What the exercise asks: Examine the entries and show every line in which the word "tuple" is found.

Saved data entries
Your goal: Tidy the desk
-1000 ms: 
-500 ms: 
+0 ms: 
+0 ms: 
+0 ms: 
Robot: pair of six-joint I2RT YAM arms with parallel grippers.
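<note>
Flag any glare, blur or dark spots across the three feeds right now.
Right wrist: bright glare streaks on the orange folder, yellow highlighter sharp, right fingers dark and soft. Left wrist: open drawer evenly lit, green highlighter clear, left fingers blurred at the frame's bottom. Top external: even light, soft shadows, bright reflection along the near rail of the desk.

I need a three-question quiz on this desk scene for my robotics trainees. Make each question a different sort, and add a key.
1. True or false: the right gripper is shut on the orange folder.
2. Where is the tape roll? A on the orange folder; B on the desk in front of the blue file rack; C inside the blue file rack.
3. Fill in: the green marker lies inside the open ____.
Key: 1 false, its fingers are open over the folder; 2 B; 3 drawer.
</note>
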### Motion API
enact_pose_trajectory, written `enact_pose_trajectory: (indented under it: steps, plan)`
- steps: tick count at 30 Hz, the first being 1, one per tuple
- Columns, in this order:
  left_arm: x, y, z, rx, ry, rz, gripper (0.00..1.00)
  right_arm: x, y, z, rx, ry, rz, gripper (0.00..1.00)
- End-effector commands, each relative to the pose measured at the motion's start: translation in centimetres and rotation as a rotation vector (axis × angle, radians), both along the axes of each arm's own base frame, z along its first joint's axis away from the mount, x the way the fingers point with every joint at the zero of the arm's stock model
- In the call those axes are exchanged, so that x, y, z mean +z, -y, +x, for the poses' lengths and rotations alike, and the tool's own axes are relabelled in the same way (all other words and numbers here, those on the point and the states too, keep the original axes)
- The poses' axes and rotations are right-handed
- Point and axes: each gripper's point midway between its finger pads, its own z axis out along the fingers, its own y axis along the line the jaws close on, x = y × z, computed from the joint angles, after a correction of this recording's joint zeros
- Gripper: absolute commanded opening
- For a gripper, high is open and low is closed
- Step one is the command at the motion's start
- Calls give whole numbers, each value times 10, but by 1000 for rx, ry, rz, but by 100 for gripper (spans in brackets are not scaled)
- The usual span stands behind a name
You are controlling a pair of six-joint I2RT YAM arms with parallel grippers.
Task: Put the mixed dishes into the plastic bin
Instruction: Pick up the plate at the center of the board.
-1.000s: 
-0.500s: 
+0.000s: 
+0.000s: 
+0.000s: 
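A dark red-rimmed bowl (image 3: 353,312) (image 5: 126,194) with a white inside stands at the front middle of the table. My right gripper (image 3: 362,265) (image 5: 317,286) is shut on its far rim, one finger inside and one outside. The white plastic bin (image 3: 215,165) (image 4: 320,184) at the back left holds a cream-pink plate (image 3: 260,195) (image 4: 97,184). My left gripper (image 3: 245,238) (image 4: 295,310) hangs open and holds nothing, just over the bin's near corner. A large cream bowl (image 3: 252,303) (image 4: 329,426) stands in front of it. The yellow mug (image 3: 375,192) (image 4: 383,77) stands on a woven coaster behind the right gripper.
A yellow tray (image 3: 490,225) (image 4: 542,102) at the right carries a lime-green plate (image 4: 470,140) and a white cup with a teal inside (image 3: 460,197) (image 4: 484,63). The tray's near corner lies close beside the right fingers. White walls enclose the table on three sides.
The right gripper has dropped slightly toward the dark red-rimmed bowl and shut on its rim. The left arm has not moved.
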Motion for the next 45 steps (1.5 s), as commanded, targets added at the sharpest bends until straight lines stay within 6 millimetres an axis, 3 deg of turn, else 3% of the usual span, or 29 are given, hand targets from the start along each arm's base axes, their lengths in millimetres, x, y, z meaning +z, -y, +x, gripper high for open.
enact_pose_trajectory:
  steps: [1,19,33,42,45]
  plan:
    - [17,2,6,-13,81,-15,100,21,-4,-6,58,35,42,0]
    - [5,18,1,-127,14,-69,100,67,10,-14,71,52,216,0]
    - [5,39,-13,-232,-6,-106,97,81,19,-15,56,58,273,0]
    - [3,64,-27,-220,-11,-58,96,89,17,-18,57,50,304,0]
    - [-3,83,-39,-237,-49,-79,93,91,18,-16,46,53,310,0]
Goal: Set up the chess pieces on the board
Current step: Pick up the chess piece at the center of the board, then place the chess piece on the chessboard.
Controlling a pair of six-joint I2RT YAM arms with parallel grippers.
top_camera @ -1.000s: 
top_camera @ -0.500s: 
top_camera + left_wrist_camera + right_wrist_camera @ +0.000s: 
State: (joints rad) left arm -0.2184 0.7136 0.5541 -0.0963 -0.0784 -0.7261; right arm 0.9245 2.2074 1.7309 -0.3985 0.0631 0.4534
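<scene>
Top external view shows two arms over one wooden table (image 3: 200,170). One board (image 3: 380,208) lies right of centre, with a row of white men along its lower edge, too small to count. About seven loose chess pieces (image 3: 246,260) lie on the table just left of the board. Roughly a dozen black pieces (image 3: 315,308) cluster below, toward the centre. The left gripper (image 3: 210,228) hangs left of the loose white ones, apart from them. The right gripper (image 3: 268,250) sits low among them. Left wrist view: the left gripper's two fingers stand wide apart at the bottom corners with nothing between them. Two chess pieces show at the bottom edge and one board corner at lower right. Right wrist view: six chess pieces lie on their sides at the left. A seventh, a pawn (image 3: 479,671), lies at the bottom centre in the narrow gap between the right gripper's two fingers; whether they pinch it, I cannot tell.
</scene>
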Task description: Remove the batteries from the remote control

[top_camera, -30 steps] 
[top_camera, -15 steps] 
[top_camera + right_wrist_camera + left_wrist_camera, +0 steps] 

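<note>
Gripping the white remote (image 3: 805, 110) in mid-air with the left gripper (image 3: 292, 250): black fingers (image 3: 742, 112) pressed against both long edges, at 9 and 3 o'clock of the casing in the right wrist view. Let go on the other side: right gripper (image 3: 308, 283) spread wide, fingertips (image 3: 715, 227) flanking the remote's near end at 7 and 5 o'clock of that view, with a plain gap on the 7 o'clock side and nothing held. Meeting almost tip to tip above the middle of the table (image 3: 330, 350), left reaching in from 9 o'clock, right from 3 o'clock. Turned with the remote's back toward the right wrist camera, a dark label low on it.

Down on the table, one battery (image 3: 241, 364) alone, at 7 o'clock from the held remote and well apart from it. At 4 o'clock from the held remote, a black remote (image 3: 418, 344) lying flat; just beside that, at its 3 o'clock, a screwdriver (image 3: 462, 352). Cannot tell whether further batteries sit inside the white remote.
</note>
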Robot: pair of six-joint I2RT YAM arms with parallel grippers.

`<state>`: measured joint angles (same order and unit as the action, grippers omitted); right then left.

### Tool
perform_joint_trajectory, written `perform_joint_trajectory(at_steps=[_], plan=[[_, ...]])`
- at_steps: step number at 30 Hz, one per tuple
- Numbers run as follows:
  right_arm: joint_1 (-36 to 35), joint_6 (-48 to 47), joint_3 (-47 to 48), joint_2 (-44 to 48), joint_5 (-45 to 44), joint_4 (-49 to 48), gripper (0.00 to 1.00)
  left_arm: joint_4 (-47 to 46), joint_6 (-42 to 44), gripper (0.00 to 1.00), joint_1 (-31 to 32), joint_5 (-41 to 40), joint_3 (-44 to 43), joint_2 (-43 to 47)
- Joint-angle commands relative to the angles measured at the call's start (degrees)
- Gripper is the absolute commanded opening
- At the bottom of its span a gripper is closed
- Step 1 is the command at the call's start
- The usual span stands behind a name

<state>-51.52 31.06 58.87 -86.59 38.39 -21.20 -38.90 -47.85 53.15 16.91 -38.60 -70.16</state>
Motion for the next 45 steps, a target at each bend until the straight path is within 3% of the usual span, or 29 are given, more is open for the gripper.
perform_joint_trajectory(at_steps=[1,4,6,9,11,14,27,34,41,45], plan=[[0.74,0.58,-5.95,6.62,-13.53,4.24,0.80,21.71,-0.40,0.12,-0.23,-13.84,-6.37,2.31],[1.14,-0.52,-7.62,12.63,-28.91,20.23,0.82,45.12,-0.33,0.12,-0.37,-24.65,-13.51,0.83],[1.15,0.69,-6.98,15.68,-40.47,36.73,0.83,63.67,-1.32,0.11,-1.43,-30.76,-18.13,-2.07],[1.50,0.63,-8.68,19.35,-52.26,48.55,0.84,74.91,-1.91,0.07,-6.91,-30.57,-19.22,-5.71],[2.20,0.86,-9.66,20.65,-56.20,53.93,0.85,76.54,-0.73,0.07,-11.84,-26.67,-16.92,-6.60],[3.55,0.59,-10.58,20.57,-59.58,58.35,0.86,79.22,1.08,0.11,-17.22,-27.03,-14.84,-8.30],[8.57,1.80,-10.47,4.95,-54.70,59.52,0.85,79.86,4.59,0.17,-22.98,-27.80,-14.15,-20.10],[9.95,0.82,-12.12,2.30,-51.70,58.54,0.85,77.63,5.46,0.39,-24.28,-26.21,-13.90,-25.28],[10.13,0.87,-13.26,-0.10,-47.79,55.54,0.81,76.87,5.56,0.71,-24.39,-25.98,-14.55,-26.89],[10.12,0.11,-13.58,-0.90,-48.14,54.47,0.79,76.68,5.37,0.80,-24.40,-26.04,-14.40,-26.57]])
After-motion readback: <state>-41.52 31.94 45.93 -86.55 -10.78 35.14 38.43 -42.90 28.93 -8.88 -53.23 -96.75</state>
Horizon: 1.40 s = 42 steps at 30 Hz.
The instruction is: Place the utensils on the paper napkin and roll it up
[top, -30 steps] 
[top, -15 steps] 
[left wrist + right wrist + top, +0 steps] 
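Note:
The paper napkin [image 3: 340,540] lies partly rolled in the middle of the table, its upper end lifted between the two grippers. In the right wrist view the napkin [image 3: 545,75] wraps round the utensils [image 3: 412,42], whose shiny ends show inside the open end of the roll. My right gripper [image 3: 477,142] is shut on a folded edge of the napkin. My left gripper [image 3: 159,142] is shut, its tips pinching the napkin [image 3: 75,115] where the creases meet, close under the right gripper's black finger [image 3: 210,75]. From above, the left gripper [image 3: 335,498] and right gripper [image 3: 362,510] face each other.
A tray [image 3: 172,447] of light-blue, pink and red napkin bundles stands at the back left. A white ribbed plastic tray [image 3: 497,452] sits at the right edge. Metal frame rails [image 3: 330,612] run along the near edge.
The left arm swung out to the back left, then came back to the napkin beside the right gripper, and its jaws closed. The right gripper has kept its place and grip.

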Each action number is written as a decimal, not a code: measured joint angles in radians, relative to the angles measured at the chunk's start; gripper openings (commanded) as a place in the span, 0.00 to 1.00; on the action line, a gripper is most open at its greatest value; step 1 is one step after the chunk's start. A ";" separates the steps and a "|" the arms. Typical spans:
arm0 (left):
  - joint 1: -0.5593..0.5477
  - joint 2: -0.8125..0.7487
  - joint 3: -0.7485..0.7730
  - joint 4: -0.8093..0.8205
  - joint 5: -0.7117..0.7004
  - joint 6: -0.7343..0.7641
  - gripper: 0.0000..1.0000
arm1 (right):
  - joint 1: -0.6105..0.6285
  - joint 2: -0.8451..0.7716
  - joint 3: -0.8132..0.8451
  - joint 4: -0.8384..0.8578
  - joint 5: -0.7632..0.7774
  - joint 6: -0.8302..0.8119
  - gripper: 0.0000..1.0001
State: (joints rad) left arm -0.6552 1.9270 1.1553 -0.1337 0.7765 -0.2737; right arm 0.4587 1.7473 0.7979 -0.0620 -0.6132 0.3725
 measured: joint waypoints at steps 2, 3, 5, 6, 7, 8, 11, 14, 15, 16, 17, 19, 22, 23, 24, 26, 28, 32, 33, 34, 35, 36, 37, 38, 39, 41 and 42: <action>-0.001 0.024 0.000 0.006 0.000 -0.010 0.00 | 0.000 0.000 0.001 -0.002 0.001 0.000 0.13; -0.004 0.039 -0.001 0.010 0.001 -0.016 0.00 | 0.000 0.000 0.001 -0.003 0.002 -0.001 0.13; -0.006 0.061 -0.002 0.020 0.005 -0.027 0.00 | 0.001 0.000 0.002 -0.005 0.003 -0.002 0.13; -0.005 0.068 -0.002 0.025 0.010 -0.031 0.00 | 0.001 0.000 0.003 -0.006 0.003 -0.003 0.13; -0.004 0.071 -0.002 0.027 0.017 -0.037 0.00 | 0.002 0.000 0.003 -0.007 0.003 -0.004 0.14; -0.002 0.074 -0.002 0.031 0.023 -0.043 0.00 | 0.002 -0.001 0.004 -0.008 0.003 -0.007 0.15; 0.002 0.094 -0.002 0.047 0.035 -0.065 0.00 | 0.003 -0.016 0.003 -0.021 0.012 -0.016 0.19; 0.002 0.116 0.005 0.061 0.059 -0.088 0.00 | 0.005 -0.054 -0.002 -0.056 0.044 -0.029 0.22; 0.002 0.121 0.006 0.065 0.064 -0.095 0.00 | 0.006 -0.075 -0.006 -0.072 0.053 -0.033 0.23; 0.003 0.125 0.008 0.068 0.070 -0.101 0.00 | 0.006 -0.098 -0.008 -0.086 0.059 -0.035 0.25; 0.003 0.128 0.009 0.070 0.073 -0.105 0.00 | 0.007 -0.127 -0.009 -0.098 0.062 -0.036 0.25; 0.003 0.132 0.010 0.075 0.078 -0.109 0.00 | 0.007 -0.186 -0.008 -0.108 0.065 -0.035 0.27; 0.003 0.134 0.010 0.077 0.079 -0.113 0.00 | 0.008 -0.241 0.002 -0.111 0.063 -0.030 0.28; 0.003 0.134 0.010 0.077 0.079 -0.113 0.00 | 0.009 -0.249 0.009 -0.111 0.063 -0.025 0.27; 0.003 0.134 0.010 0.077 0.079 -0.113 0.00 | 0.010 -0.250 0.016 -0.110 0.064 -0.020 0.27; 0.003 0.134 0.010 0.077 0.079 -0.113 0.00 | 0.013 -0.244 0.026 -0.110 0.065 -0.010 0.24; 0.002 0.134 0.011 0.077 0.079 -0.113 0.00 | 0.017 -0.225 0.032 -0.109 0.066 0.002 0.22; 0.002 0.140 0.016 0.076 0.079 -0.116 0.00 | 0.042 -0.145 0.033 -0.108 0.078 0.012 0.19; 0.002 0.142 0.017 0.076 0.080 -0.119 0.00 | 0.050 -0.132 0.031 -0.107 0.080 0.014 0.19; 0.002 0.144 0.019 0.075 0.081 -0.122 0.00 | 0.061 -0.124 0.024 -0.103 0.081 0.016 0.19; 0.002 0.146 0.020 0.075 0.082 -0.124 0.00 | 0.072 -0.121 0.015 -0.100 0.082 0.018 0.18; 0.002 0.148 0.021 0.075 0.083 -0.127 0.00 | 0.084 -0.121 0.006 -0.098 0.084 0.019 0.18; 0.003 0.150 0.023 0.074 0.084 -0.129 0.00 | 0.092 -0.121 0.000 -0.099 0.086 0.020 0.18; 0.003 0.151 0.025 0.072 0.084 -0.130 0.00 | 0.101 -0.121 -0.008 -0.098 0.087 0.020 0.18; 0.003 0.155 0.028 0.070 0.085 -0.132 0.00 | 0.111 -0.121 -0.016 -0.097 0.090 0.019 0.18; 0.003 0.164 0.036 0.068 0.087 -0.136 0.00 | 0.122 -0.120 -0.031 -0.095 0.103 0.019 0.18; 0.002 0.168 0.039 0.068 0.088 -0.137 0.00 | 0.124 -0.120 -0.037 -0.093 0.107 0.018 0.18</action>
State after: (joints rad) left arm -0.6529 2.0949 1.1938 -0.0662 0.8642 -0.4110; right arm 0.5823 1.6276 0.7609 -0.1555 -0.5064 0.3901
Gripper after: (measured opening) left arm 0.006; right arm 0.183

Task output:
- steps: tick count at 30 Hz, the first being 1, one per tuple
- at_steps: step number at 30 Hz, one per tuple

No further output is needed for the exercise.